Pediatric hospitalists should be able to:

  • Correctly diagnose osteomyelitis or septic arthritis by efficiently performing an accurate history and physical examination.

  • Order appropriate diagnostic studies and correctly interpret study results.

  • Develop a cost effective diagnostic work‐up for bone and joint infections, including laboratory and radiographic testing.

  • Manage pain for children with bone and joint infections.

  • Consult appropriate subspecialists in a timely and effective manner.

  • Demonstrate competence in placing parenterally inserted central catheters (PICC) or efficiently obtain services for PICC placement.

  • Efficiently access and arrange for pediatric home care services as appropriate.

  • Coordinate care with subspecialists and the primary care provider and arrange an appropriate transition plan for hospital discharge.

Attitudes

Pediatric hospitalists should be able to:

  • Communicate effectively with patients, the family/caregiver and healthcare providers regarding findings and care plans.

  • Assume responsibility for care as the primary attending or in collaboration with the orthopedic team.

Systems Organization and Improvement

In order to improve efficiency and quality within their organizations, pediatric hospitalists should:

  • Lead, coordinate or participate in the development and implementation of cost‐effective, safe, evidence‐based care pathways to standardize the evaluation and management for hospitalized children with bone and joint infections.
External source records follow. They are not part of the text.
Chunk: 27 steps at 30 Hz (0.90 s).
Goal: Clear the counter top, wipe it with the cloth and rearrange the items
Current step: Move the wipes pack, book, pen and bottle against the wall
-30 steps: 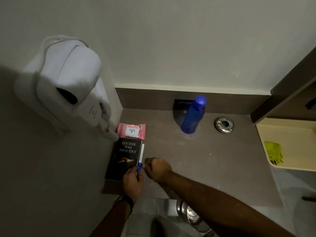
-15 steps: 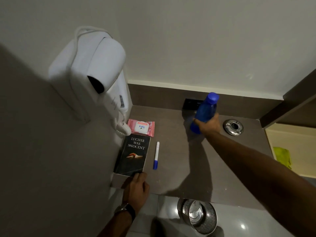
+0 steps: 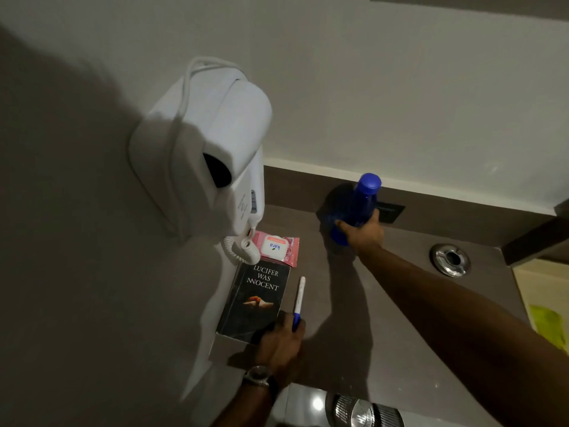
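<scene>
My right hand (image 3: 363, 235) reaches to the back of the brown counter top (image 3: 391, 328) and grips the lower body of an upright blue bottle (image 3: 365, 198). At the left edge lies a black book (image 3: 255, 300), with a white pen (image 3: 299, 292) beside it, blue cap toward me. My left hand (image 3: 280, 343) rests at the book's near right corner, fingers touching the pen's cap; whether it grips anything is unclear. A pink wipes pack (image 3: 277, 248) lies behind the book. A yellow-green cloth (image 3: 551, 326) lies at the far right.
A white wall-mounted hair dryer (image 3: 209, 155) with a coiled cord hangs over the counter's left end. A metal-ringed hole (image 3: 450, 259) sits at the back right, a dark socket (image 3: 390, 211) on the backsplash. A beige basin (image 3: 529, 285) holds the cloth. A steel bin (image 3: 363, 411) stands below.
My right hand left the pen, reached back and took the blue bottle, which now stands further left. My left hand shifted from the book's near edge to the pen's cap.
</scene>
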Each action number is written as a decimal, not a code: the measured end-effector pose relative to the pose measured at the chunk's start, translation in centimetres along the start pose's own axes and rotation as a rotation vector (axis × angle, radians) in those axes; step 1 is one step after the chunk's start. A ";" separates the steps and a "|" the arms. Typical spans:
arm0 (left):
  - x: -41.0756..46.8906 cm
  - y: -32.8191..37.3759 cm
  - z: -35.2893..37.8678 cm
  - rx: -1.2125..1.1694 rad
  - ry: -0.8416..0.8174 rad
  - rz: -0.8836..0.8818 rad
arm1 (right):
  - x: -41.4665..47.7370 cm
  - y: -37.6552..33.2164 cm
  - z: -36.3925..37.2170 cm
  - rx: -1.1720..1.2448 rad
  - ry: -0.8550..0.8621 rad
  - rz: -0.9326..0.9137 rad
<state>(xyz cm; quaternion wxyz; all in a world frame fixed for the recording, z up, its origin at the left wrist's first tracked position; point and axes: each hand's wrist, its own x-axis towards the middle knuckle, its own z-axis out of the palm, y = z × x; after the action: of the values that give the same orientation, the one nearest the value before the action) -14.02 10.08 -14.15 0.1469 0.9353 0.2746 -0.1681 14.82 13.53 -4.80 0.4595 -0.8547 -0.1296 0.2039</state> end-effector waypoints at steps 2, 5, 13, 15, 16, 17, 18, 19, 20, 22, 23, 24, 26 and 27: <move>-0.2 -0.6 1.2 0.016 0.130 0.033 | 0.0 -1.2 2.2 -0.006 -0.029 -0.030; -0.8 -1.3 2.6 -0.034 0.178 0.017 | -0.5 -2.9 5.7 -0.008 -0.097 -0.065; 0.0 0.5 -0.1 -0.195 0.097 -0.351 | -2.0 -6.5 12.6 0.004 -0.267 -0.115; -0.3 0.8 -0.2 -0.184 0.121 -0.351 | -2.5 -7.0 13.3 -0.002 -0.295 -0.102; -0.7 0.8 -0.3 -0.207 0.142 -0.336 | -2.7 -7.1 13.3 0.001 -0.313 -0.092; -1.1 0.6 -0.7 -0.218 0.163 -0.331 | -3.0 -7.1 13.1 0.009 -0.330 -0.085; -1.7 0.4 -1.4 -0.246 0.177 -0.327 | -3.4 -6.8 12.6 0.026 -0.344 -0.077; -2.1 0.1 -1.6 -0.217 0.199 -0.298 | -4.1 -6.3 11.9 0.058 -0.352 -0.071; -2.2 0.0 -1.6 -0.207 0.194 -0.257 | -5.0 -5.4 10.9 0.116 -0.351 -0.053; -2.4 0.1 -2.5 -0.226 0.134 -0.223 | -7.5 -2.9 8.5 0.260 -0.325 0.021; -2.3 0.3 -2.6 -0.184 0.119 -0.217 | -9.0 -1.3 6.9 0.282 -0.301 0.038; -2.0 0.3 -2.6 -0.155 0.152 -0.216 | -10.1 0.4 5.2 0.259 -0.252 0.029; -1.6 0.6 -2.6 -0.146 0.221 -0.194 | -11.1 4.3 1.1 0.049 -0.131 -0.038; -1.7 0.9 -2.8 -0.121 0.226 -0.187 | -11.0 6.1 -1.2 -0.059 -0.071 -0.048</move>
<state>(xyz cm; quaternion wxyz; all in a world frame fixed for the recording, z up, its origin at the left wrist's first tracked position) -14.16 9.57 -10.83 0.1550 0.9080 0.3849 -0.0576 5.94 4.81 -6.82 0.4340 -0.8568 -0.1722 0.2189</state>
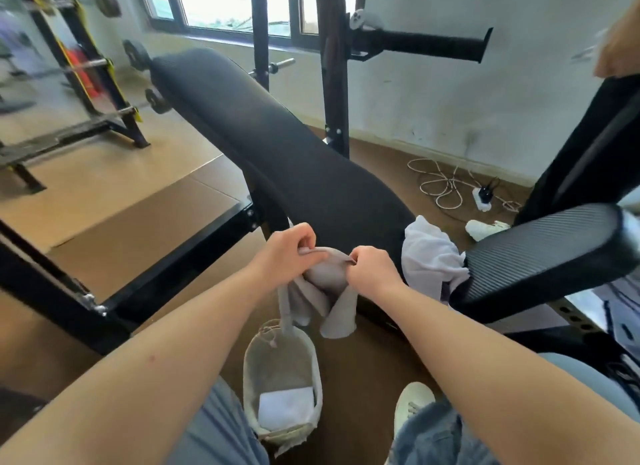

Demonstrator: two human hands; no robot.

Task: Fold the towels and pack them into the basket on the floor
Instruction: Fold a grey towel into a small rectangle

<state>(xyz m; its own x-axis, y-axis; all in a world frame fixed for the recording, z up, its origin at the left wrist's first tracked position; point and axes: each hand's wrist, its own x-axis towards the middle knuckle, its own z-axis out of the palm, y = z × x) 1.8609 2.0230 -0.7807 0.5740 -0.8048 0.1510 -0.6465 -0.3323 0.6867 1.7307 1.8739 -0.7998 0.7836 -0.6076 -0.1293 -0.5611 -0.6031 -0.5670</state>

  • Work with hospital administration to recruit a multidisciplinary team in the care of children with bone and joint infections that may include nursing, social work, physical therapy, pharmacy and care coordinators.

  • Assist in creating systems to evaluate and improve pain management for children hospitalized with bone and joint infections.

  • Lead, coordinate or participate in efforts to increase pediatric‐specific community health care resources that allow for an efficient transition to outpatient therapy and management after inpatient goals are achieved.